It’s the first week of August in the Hudson Valley and the crickets have begun to sing. Their song surrounds the Tea House in waves, as though we’re floating on an ocean of cricketing.
Their song is the voice of autumn and reminds me of this phrase from the Cold Mountain Poems of Han Shan.
Crying in the dew, a myriad of grasses
Singing in the wind, a single chorus of pines.
Cold Mountain is a collection of 310 poems written twelve hundred years ago on the rocks, trees, and temple walls of China’s Tientai Mountains. Han Shan and his friend Shi-de (Japanese: Kanzan and Jittoku), active in the late 8th-early 9th century, were Zen Buddhist monks. Han Shan was a hermit and he begged for food at temples, often sang and drank with cowherds, and became an immortal figure in the history of Chinese literature and Zen. Shi-de was Han Shan’s constant companion, and the temple’s janitor. He is usually depicted carrying a broom. They appear frequently in Zen paintings, representing the rejection of the secular world and the search for enlightenment.
They are quintessential Zen men, usually laughing together, wandering carefree, and enjoying each moment as it is.

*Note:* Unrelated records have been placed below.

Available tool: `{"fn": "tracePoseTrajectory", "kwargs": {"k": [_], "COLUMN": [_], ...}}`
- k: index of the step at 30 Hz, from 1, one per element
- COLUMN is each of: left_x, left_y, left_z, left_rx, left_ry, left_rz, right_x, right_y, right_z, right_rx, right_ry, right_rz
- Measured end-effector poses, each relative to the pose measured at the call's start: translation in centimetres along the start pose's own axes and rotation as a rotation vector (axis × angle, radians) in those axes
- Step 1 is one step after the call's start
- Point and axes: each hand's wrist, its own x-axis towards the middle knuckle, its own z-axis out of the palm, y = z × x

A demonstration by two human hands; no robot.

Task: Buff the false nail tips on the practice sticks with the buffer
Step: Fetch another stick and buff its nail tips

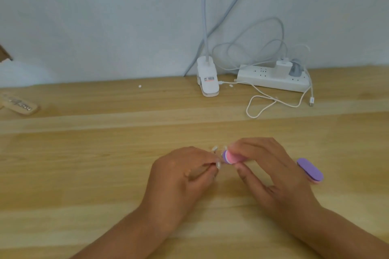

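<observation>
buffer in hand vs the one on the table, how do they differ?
The held buffer is pinched in the right hand; the spare buffer lies flat on the table, untouched. The held buffer shows a pink face, mostly hidden by the grip; the spare buffer shows purple on top, in full view. Both are pink-and-purple with rounded ends.

Left of the left hand (181, 176), the pale wooden table (84, 174) gives a wide open approach, as does the band between both hands and the back edge, with only a blurred flat wooden piece (19, 104) at the far left edge. Just right of the right hand (271, 172), a purple-and-pink oval foam buffer block (310, 169) lies flat and narrows that side. Along the wall, a white plastic clip lamp base (208, 82), a white power strip (273, 81) with plugs and a looping white cable (263, 105) crowd the back right.
</observation>
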Motion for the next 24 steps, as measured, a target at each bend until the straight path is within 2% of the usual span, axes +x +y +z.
{"fn": "tracePoseTrajectory", "kwargs": {"k": [3, 7, 13, 17, 21, 24], "left_x": [-0.08, -0.31, -0.71, -0.70, -0.60, -0.59], "left_y": [0.51, 0.70, 0.79, 0.54, 0.58, 0.55], "left_z": [0.42, 0.29, 0.18, 0.25, 0.04, 0.02], "left_rx": [-0.227, -0.334, -0.293, -0.330, -0.332, -0.323], "left_ry": [-0.071, -0.140, -0.160, -0.155, -0.169, -0.171], "left_rz": [-0.115, -0.130, -0.097, -0.160, -0.138, -0.142], "right_x": [-0.19, -0.18, -0.45, -0.37, -0.45, -0.42], "right_y": [-0.29, -0.22, -0.34, -0.21, -0.47, -0.33], "right_z": [0.12, -0.11, -0.15, -0.17, 0.13, -0.05], "right_rx": [0.050, 0.052, 0.065, 0.062, 0.060, 0.053], "right_ry": [-0.008, -0.034, -0.016, 0.010, -0.024, -0.011], "right_rz": [-0.045, -0.081, -0.118, -0.079, -0.144, -0.111]}}
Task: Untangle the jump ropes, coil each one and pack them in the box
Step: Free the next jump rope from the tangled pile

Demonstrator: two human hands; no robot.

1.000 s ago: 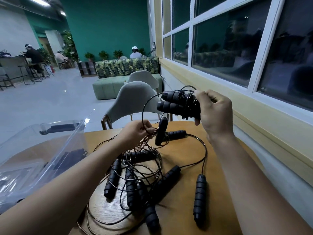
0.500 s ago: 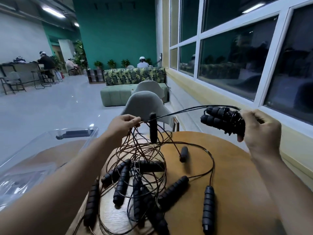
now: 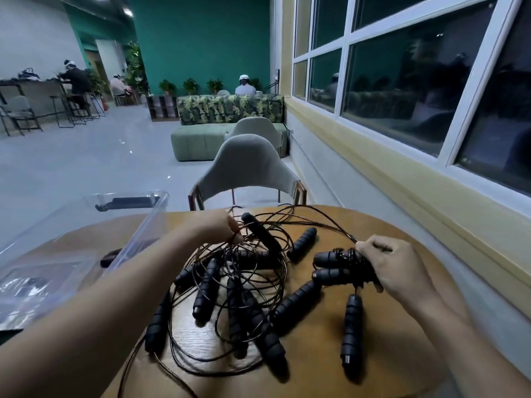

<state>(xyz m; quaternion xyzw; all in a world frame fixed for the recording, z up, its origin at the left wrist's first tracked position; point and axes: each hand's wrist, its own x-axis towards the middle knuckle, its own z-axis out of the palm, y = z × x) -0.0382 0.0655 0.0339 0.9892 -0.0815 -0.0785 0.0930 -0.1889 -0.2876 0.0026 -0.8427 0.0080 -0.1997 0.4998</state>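
Wooden table (image 3: 373, 363) is seen beside a window (image 3: 402, 81), with tangled jump ropes (image 3: 230, 285) heaped at its middle and the clear box (image 3: 138, 225) at its left. Thin cords (image 3: 275, 222) are pinched by the left grip (image 3: 219, 228). A coiled rope (image 3: 342, 265) is clasped by the curled right grip (image 3: 393, 268), just right of the heap.

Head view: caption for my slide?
Right hand grips two bundled black ribbed handles; left hand pinches thin brown cables of the tangle on a round wooden table.
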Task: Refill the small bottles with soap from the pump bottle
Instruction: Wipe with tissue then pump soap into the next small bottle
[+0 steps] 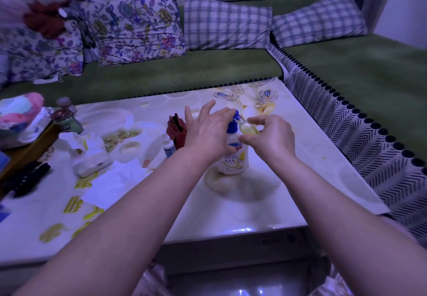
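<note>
My left hand (209, 129) lies over the blue pump head of the pump bottle (233, 154), palm down, outer fingers spread loose and gripping nothing that I can see. My right hand (271, 137) pinches a small bottle (248, 126) of yellowish soap, tilted, its mouth up against the pump's spout. The pump bottle stands upright mid-table (254, 203), and another small bottle (167, 146) with a blue label stands just left of my left wrist.

head-worn view, angled down, table (231, 214) close
</note>
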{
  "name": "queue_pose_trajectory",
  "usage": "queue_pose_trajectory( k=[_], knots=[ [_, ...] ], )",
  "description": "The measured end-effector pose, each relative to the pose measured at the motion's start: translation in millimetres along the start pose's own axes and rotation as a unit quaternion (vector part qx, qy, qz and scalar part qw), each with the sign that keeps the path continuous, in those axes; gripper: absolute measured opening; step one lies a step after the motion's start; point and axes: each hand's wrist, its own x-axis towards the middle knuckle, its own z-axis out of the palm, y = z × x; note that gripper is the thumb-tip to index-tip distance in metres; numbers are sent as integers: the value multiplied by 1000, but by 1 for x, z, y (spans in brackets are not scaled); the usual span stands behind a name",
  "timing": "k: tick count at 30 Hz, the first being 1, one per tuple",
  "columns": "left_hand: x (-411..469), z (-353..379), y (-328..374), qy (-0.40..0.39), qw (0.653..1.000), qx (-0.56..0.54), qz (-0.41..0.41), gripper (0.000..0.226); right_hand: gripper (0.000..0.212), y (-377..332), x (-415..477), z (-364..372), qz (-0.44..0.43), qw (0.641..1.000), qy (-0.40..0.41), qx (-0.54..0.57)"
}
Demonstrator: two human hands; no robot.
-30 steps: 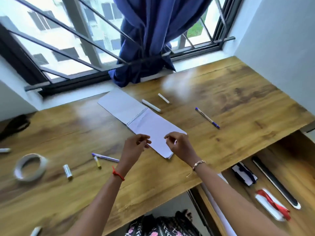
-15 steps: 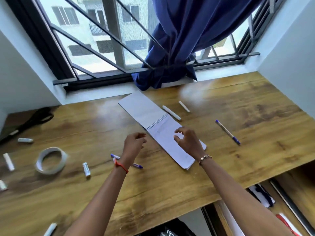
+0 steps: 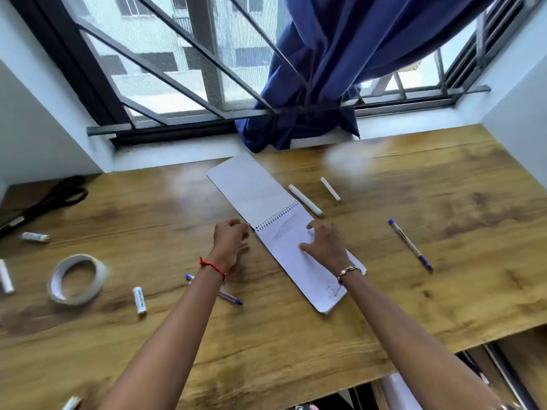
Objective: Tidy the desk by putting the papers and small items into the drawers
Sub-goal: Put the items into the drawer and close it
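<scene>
Setting: Wooden tabletop (image 3: 414,306) under a barred window, with a blue curtain (image 3: 325,69) bunched at 12 o'clock.
Notebook: a spiral notebook (image 3: 254,190) lies open and flat at the centre, its length running from 11 o'clock to 5 o'clock.
Right hand: the right hand (image 3: 325,241) rests on the lower page with fingers (image 3: 305,247) spread apart, holding nothing.
Left hand: the left hand (image 3: 229,244) sits at 9 o'clock of the wire binding. Its fingers are bent and blurred, and whether they touch the notebook cannot be told.
Handling: likely light and floppy. Thin pages would bend and fan if lifted open, so it should be folded shut first.
Hold: the stiffer spiral edge or the closed cover looks the safest place to grip.
Small items: a pen (image 3: 410,244) lies at 3 o'clock and two white markers (image 3: 305,199) at 1 o'clock. At 8 o'clock are a tape roll (image 3: 59,294), a small white tube (image 3: 139,300) and a second pen (image 3: 228,297) under the left wrist.
Drawer: what appears to be an open drawer (image 3: 527,356) shows at 5 o'clock, below the tabletop edge.
</scene>
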Motion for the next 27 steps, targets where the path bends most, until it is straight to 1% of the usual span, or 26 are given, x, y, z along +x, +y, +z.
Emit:
queue_pose_trajectory(
  k=[1, 3, 7, 9, 12, 17, 19, 22, 24, 25, 26, 27],
  knots=[
    [1, 2, 1, -2, 1000, -10, -5, 20, 50, 1, 2, 1, -3, 1000, -4, -5],
    [5, 6, 3, -7, 1000, -29, -7, 25, 51, 1, 4, 0, -4, 1000, -11, -11],
    [12, 10, 2, -19, 999, -41, -22, 17, 54, 2, 5, -1, -2, 1000, -19, -6],
    [16, 11, 0, -32, 999, -34, -9, 8, 54, 2, 5, 0, -6, 1000, -22, -1],
    [18, 10, -3, -38, 999, -20, 23, 31, 54, 2, 3, 2, -9, 1000, -23, 7],
    [10, 5, -1, -3, 997, -11, 75, 35, 57, -2, 5, 5, -12, 999, -33, 29],
    [13, 1, -5, -9, 997, 3, 79, 38, 53, -4, 3, 5, -14, 998, -27, 48],
    [10, -2, -7, -25, 995, 32, 91, 41, 34, -2, 9, 3, -7, 991, 14, 131],
    [7, -1, -8, -34, 989, 68, 123, 43, 17, 0, 11, -6, 16, 984, 38, 171],
    [6, -1, -10, -37, 985, 93, 139, 41, 15, 1, 8, -15, 33, 980, 43, 194],
    [4, -1, -12, -37, 982, 115, 146, 35, 23, 6, 8, -21, 46, 969, 44, 241],
    [3, -1, -15, -36, 976, 145, 156, 29, 29, 13, 6, -26, 73, 948, 29, 309]
  ],
)
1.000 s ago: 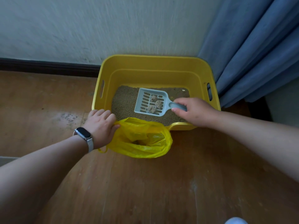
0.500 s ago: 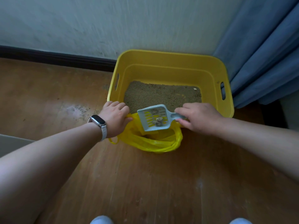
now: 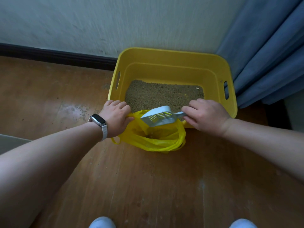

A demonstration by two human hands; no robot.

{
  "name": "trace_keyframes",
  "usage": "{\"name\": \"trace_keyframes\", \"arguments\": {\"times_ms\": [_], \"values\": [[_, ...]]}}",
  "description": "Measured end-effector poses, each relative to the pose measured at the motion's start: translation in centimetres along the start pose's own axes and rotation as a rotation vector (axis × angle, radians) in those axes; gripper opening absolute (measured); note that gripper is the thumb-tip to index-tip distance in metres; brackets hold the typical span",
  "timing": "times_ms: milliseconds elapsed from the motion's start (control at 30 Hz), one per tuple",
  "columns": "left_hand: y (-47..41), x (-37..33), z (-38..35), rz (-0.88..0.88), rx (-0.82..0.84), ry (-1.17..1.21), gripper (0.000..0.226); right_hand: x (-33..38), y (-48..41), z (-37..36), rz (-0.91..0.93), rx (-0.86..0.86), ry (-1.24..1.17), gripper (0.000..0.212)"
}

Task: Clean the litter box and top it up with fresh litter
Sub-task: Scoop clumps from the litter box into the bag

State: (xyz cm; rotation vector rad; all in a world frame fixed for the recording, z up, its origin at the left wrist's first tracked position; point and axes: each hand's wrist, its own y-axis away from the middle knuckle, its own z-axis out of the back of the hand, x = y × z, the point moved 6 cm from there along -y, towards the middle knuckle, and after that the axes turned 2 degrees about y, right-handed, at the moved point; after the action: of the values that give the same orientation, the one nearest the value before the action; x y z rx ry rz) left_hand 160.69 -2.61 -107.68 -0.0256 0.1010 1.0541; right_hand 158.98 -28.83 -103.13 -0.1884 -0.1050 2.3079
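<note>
Left hand (image 3: 115, 118) grips the yellow plastic bag (image 3: 158, 140) rim, right hand (image 3: 206, 115) pinches the handle of the slotted litter scoop (image 3: 158, 119), tilted over the bag mouth between both hands; yellow litter box (image 3: 172, 63) just beyond them holds brown litter (image 3: 161, 94).

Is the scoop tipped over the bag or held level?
Tipped: the right hand holds the scoop rolled toward the open yellow bag below it; no clumps show on its slots.

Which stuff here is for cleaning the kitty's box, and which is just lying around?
For the job: yellow litter box, litter, litter scoop, yellow plastic bag, left hand, right hand.
Just there: blue curtain, smartwatch, wooden floor.
</note>
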Motion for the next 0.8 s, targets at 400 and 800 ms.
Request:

Gary Snyder, one of the first Americans to go to Japan to study Zen in the fifties, translated the poems in his book Rip Rap and Cold Mountain Poems. They were the first Zen poems I ever read.
I wanted to be Han Shan. I wanted to live as he did. It was the 70s and my friends and I left the cities, regular jobs, and normal lives. Some of us lived in teepees nestled in alpine meadows, others lived in cabins that lined the side of a dirt road in an abandoned logging camp high up in the mountains. I looked for an old cabin on the back side of Ajax Mountain in Aspen so I could live far from the world like Han Shan. I dreamed I would hike in my food for the week and heat the cabin with wood gathered in the summers. Like Han Shan’s home, there would be a one track path to my place. In the mountains the vastness of space and light gave me a glimpse of something I longed to know more of. If I lived like Han Shan I might find it.
I was eighteen. Out of school. No money. My mother said “Come back home. You can’t live a life of Zen out there.” Or maybe she said, “You can’t live a life of Zen.” At that time I had no idea what Zen was, nor did she. I came home to the city, got a job and eventually found my way to NY Zendo on the upper east side of Manhatten. As soon as I sat down on the cushion, crossed my legs, and breathed into the the deep silence I knew this was what I was looking for. It was home. It was Cold Mountain.
The path to Han-shan’s place is laughable,
A path, but no sign of cart or horse.
Converging gorges – hard to tracec their twists,
Jumbled cliffs – unbelievably rugged.
A thousand grasses bend with dew,
A hill of pines hums in the wind.
And now I’ve lost the shortcut home,
Body asking shadow, how do you keep up?